Keineswegs üblich ist es, einem Wirtschaftminister zu widersprechen, gehört er doch zur Kategorie der Immerrechthabenden. Einem bundesdeutschen Brüderle zu sagen, dass er dummes Zeug redet, heißt Eulen unter die Berliner Terrorkuppel zu tragen. Dennoch!

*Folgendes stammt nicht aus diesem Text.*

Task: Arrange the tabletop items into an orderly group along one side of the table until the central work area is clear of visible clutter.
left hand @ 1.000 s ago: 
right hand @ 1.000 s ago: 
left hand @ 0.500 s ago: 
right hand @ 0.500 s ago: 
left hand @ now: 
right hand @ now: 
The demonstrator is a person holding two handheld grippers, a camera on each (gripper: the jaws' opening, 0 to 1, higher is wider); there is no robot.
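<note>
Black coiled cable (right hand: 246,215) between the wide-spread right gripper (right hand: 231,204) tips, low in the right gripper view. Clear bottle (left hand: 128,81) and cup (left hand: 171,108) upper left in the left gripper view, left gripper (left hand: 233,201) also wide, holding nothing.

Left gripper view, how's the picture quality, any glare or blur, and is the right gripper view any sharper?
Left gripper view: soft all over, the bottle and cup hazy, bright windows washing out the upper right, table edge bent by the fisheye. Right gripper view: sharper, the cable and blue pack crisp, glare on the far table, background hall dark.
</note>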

Der Wirtschaftsminister hat das, was Wikileaks machte, mit der Arbeit der Staatssicherheit der DDR verglichen und nuschelte: „Manches, was ich bei Wikileaks da entnehme, erinnert mich an die Sammelwut, die früher Institutionen im Osten hatten – die Stasi dabei.“ Abgesehen von der Verhunzung der deutschen Sprache, ist der Mann dem Delegitimierungsgaul seines Parteifreundes Kinkel aufgesessen, allerdings rückwärts. Nicht Wikileaks sammelte Informationen, sondern das US-amerikanische Außenministerium wies an zu sammeln. Darüber hinaus nimmt sich, worüber Frau Birthler wacht, aus wie die Briefmarkensammlung eines Zehnjährigen [ehemalige Mitarbeiter des MfS mögen es mir nachsehen] – gegenüber der Informationsflut, die in die USA gesaugt wird. Bleibt dem Herrn Brüderle zu empfehlen: Keine Ahnung? Einfach mal Klappe halten!